宝贝,当你思念满溢,身心都在渴望我的时候,我在想你。
……
那么多宝贝开头的字句,结尾都是我在想你,岑清伊看红了眼眶。
姐姐啊,你这样,只会让我更想你的。
岑清伊最后在那一堆纸帖中睡着,清晨醒来时,发现有过一个江知意打给她的电话,在后半夜4点。
岑清伊懊恼不已,打回去,提示变了,从无法接通,变成关机了。
岑清伊疯狂地打江知意的电话,打穆青的电话,早上9点,她到单位时,一连串的提示音提醒她:江知意的手机开机了。
岑清伊再次打过去,却被挂断,姐姐生气了是不是?
岑清伊发信息道歉,求江知意接她电话时,岑清伊收到了穆青的信息:来协和医院,现在。
岑清伊打过去,穆青没接,发了条信息:让你作死,她现在昏迷不醒了,孩子也可能保不住了。
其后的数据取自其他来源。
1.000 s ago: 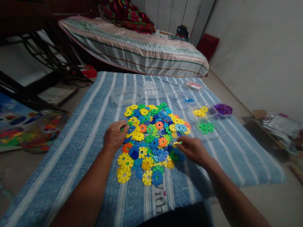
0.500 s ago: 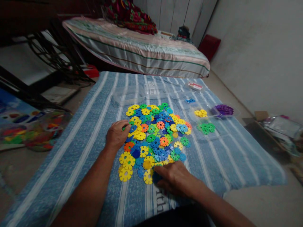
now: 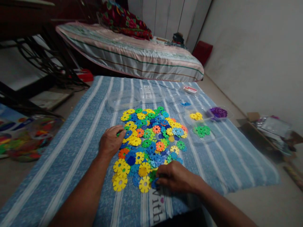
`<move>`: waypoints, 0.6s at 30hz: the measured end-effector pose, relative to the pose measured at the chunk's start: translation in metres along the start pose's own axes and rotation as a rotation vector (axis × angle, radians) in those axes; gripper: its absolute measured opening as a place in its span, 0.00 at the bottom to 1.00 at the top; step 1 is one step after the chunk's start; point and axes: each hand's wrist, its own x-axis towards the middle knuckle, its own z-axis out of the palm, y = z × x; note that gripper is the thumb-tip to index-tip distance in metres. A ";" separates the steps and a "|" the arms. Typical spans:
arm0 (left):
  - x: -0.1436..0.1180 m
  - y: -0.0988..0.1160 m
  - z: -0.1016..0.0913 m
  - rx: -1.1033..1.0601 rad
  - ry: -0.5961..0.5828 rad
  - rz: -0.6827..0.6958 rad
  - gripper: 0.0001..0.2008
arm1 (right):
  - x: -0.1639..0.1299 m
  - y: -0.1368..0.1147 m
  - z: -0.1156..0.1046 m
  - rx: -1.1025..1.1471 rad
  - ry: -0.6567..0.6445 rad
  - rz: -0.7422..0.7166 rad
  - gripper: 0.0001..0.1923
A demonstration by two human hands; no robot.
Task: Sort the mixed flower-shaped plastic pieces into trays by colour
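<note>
Striped mattress (image 3: 132,56) beyond, red floral bundle (image 3: 123,20) on it.

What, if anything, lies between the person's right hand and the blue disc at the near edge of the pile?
Nothing visible does. The right hand rests directly on the blue disc, its fingertips touching it. A yellow disc lies beside it to the left, not between them. The left hand rests at the pile's far left side.

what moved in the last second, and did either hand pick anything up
The right hand came back from the right side of the pile of discs to its near edge, fingers closing on a blue disc there. Whether it is lifted cannot be told. The left hand stayed resting on the pile's left edge.
</note>
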 end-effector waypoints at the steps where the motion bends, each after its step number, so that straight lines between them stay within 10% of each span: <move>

岑清伊红了眼眶,立刻抓起衣服往外冲,安歌吓了一跳,“老大,你怎么了?”
岑清伊置若罔闻,一心往楼下跑,安歌不放心地跟下去,“老大,你脸色不好,怎么了啊?你要去哪?”
“放开我,我要去协和医院。”
“我开车,你这样有点危险。”安歌死死地抓着岑清伊,“拜托,老大,让我开车,我会很快的。”
一路上,岑清伊默不作声,只是红着眼眶盯着窗外。
不能哭,不能软弱,要成为姐姐的依靠,岑清伊如此告诉自己。
安歌不敢问,每次稍微减速,岑清伊都会急得命令她,“快点,再快点!”
岑清伊感到医院时,江知意正好被推到急诊室门口,她想冲上前,却被江杨一把抓住,恶狠狠道:“她要是出事,我宰了你!”
江知意被送进急诊室,江树冷眼望着岑清伊正在和江松通话,江槐正在和穆青沟通。